- Task statement
Word for word, copy the entire listing below, but do not carry over any pictures.

Recorded information Block Start

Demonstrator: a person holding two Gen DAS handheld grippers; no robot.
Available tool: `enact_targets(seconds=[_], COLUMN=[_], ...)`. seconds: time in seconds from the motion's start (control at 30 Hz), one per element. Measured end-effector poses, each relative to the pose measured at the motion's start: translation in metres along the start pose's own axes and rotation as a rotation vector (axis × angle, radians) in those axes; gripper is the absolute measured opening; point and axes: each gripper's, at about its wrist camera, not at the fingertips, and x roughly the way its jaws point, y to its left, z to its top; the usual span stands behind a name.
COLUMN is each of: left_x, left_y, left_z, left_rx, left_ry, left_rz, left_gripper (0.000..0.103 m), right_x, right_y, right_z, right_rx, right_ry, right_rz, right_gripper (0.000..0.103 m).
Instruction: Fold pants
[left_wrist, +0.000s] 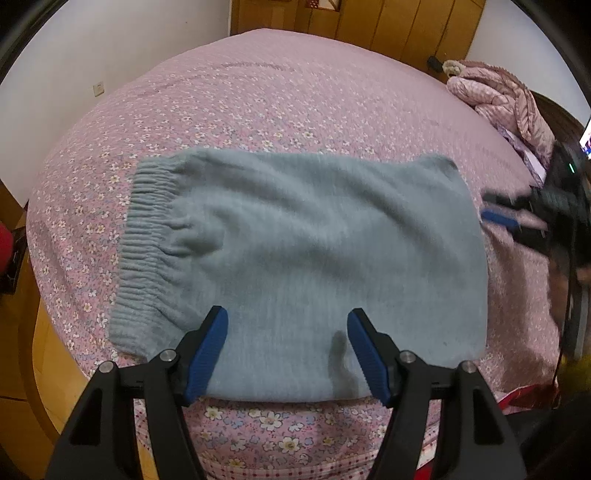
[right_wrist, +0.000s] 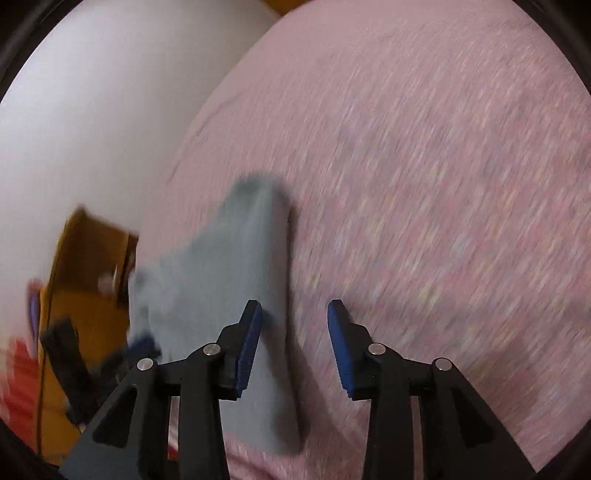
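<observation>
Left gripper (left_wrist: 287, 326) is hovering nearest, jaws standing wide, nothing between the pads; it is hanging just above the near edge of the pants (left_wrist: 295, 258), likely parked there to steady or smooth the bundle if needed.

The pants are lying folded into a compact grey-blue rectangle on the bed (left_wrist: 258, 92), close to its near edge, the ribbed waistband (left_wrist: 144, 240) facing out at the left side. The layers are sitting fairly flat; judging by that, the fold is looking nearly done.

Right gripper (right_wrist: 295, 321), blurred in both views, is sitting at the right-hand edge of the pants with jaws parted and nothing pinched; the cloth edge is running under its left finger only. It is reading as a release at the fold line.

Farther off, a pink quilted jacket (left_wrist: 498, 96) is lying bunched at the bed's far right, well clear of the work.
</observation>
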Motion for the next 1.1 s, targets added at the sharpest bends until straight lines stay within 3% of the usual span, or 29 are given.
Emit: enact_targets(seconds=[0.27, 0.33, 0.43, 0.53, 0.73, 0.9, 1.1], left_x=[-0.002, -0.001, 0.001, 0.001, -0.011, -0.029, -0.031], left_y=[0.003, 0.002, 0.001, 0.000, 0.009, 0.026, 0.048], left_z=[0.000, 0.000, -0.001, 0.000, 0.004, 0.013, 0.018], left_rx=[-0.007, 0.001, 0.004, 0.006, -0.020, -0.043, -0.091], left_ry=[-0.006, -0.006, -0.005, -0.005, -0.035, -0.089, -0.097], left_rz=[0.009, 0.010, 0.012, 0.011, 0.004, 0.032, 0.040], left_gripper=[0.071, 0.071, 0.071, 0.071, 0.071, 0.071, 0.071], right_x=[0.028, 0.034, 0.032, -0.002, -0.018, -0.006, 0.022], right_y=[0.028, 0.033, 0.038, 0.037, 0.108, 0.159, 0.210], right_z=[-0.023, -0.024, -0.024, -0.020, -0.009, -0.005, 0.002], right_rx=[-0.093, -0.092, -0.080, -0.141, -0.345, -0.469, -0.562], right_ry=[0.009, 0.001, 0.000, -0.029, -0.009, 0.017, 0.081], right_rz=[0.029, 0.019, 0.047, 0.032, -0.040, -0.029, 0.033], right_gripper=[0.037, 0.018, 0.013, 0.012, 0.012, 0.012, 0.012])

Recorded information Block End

- Task output
Demonstrator: a person holding two Gen DAS handheld grippers; no robot.
Available tool: `enact_targets(seconds=[_], COLUMN=[_], ...)`. seconds: time in seconds from the motion's start (control at 30 Hz), one per element. Measured end-effector poses, each relative to the pose measured at the motion's start: translation in metres along the start pose's own axes and rotation as a rotation vector (axis × angle, radians) in those axes; gripper is the absolute measured opening; point and axes: each gripper's, at about its wrist camera, not at the fingertips, and x roughly the way its jaws point, y to its left, z to its top; the usual span stands behind a name.
COLUMN is each of: left_x, left_y, left_z, left_rx, left_ry, left_rz, left_gripper (0.000..0.103 m), right_x, right_y, right_z, right_rx, right_ry, right_rz, right_gripper (0.000..0.103 m).
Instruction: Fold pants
[left_wrist, +0.000s] 
[right_wrist, +0.000s] 
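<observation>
Left gripper (left_wrist: 287, 326) is hovering nearest, jaws standing wide, nothing between the pads; it is hanging just above the near edge of the pants (left_wrist: 295, 258), likely parked there to steady or smooth the bundle if needed.

The pants are lying folded into a compact grey-blue rectangle on the bed (left_wrist: 258, 92), close to its near edge, the ribbed waistband (left_wrist: 144, 240) facing out at the left side. The layers are sitting fairly flat; judging by that, the fold is looking nearly done.

Right gripper (right_wrist: 295, 321), blurred in both views, is sitting at the right-hand edge of the pants with jaws parted and nothing pinched; the cloth edge is running under its left finger only. It is reading as a release at the fold line.

Farther off, a pink quilted jacket (left_wrist: 498, 96) is lying bunched at the bed's far right, well clear of the work.
</observation>
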Motion for the next 1.1 s, targets added at the sharpest bends until straight lines stay within 3% of the usual span, or 29 are given.
Emit: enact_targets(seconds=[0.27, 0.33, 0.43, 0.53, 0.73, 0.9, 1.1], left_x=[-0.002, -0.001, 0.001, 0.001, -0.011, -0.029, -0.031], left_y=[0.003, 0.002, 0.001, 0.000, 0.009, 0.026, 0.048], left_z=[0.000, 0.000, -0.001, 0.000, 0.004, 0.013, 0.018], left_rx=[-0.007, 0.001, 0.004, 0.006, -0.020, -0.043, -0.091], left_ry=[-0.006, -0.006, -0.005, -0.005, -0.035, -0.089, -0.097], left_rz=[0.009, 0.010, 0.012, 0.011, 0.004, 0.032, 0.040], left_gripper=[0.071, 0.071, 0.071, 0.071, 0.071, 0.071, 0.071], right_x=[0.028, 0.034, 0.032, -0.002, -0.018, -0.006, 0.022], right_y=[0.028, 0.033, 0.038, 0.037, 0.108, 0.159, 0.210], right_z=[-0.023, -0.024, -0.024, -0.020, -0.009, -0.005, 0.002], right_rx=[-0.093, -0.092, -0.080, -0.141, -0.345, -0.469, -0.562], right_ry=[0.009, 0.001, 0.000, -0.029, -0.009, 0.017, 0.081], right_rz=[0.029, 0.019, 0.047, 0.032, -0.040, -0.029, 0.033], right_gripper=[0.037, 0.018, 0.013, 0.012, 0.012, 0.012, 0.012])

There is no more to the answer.